Friday, November 23, 2018

Is Something Going Nutty With Our Hazelnut Project?

It appears that in recent times, Bhutan’s biggest horticulture based FDI project - the hazelnut project that was started over a decade back in the East of the country, has run into rough waters. This is a big bucks project initiated by the privately owned Mountain Hazelnut Venture Private Limited (MHV). One Asian Development Bank project document describes Mountain Hazelnut Venture Private Limited thus:

“Mountain Hazelnut Venture Private Limited (MHVL) is a privately owned company engaged in promoting hazelnut production by smallholder farmers in Bhutan. MHV is 100% owned by Mountain Hazelnut Venture Limited (MHVL), a Hong Kong, China company, which is 100% owned by MHGL, a British Virgin Islands company. MHV, MHVL, and MHGL together form the Mountain Hazelnuts Group (MHG).”

Very complicated parentage indeed.

As I said, this project is a big bucks project. To date, gathered from information available in the public domain, funding is said to be as follows:

Asian Development Bank                                      3.00
International Finance Corporation                         3.00
Sponsors and existing investors                             1.80
Global Agriculture and Food Security Program 6.00
Internally generated cash                                       1.00
TOTAL                                             US$ 14.8 million

Additionally, the Government of Canada is supposed to have made a grant of US$1.3 million - “to help the participating Bhutanese farmers adopt climate-resilient production techniques”, including US$0.20 million from Government of Sweden, “to support the inclusion of poor farmers and women in the value chain”.

According to one very levelheaded Bhutanese, this is a “big idea” project that Bhutan needs.

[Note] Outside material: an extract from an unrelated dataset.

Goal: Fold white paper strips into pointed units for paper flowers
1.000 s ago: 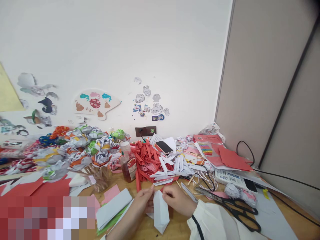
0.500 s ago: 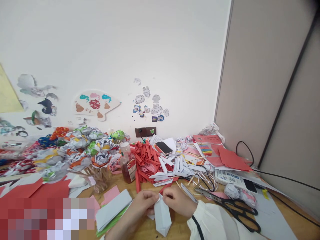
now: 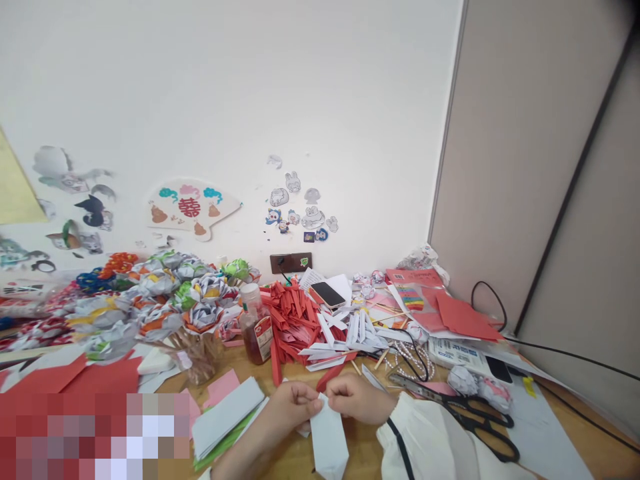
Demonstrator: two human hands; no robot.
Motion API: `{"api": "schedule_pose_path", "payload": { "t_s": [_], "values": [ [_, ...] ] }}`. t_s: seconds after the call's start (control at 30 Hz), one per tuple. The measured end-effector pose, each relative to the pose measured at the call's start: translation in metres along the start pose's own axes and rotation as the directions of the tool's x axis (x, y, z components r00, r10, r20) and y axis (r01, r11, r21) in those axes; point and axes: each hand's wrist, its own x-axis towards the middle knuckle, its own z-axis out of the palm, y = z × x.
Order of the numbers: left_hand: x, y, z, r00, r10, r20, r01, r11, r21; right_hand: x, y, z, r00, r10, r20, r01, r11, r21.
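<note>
A folded piece of white paper [image 3: 329, 440] hangs below my fingers at the front of the table, its far tip pinched from both sides. My left hand [image 3: 295, 405] grips that tip between thumb and fingers. On the other side, my right hand [image 3: 360, 398] pinches the same end, with its fingers curled in. Left of my left hand lies a stack of folded white paper [image 3: 227, 417] over green sheets [image 3: 220, 453]. Just beyond my hands is a heap of folded red paper strips [image 3: 295, 327], with folded white strips [image 3: 360, 333] beside it.
Black scissors [image 3: 465, 410] lie right of my right sleeve. A sauce bottle [image 3: 257, 337] stands beyond my left hand, near a jar of stemmed paper flowers [image 3: 197, 353]. A phone [image 3: 327, 294] rests at the back. Red sheets [image 3: 470, 317] and cables lie to the right.
The folded white paper has turned slightly and shifted a little to the right and nearer. Both hands have moved slightly and still pinch its tip.
</note>
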Motion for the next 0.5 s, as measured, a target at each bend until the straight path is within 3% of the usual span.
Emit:
{"api": "schedule_pose_path", "payload": {
  "t_s": [0.3, 0.4, 0.5],
  "values": [
    [-0.0041, 0.0038, 0.0048, 0.998, 0.036, -0.045, -0.027, 0.984, 0.174, 0.0006, 0.0013, -0.0021, 0.995, -0.026, 0.092, 0.024, 0.999, 0.022],
    [-0.0074, 0.0049, 0.0088, 0.999, 0.044, -0.010, -0.042, 0.981, 0.187, 0.0005, 0.0008, -0.0017, 0.990, -0.036, 0.133, 0.034, 0.999, 0.020],
    [-0.0060, 0.0032, 0.0082, 0.995, 0.089, -0.047, -0.079, 0.980, 0.181, 0.0011, 0.0025, -0.0028, 0.997, -0.039, 0.067, 0.036, 0.998, 0.052]
  ]
}}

I certainly agree. Look at the promised benefits:

The project targets 15,000 farmers, mostly in the poor Eastern region of the country;

The project is already the single largest employer of rural Bhutanese population – close to a 1,000;

The foreign exchange earning from the export of hazelnut yield, when the targeted eleven million trees start fruiting, will be phenomenal;

The project will use degraded and barren land that is not productive as agriculture land;

The income derived from hazelnut plantation will entirely be incremental to the farmers’ existing income, while not replacing crops that are traditionally planted in the household farmlands;

So, with all these positive aspects to the project, why has this project drawn so much attention in recent times and why are some people so passionately opposed to it? What is the real reason behind such vehement protestations, to the point that some people don’t even want to discuss the subject?

But discuss we must, because this project is too important to be allowed to go awry. It is a rare “big idea” project that has come to Bhutan and it could benefit thousands of poor farmers. It is the responsibility of every single Bhutanese to ensure that we allow this project to succeed.

If mistakes have been made, we must have the courage and humility to accept and correct them. If the project has deviated from its initial promises, we have to point them out and make sure that the project promoters stand by their promises, and remain on track.

Above all, we have to make sure that the project promoters make money so that they remain interested. The farmers must make money because they have been promised that their income would be doubled, through the plantation of the hazelnuts in their degraded and barren lands.

But in our quest to reap benefits all around, we must also be wary of the means we employ to achieve the end. It is here that we must remain vigilant.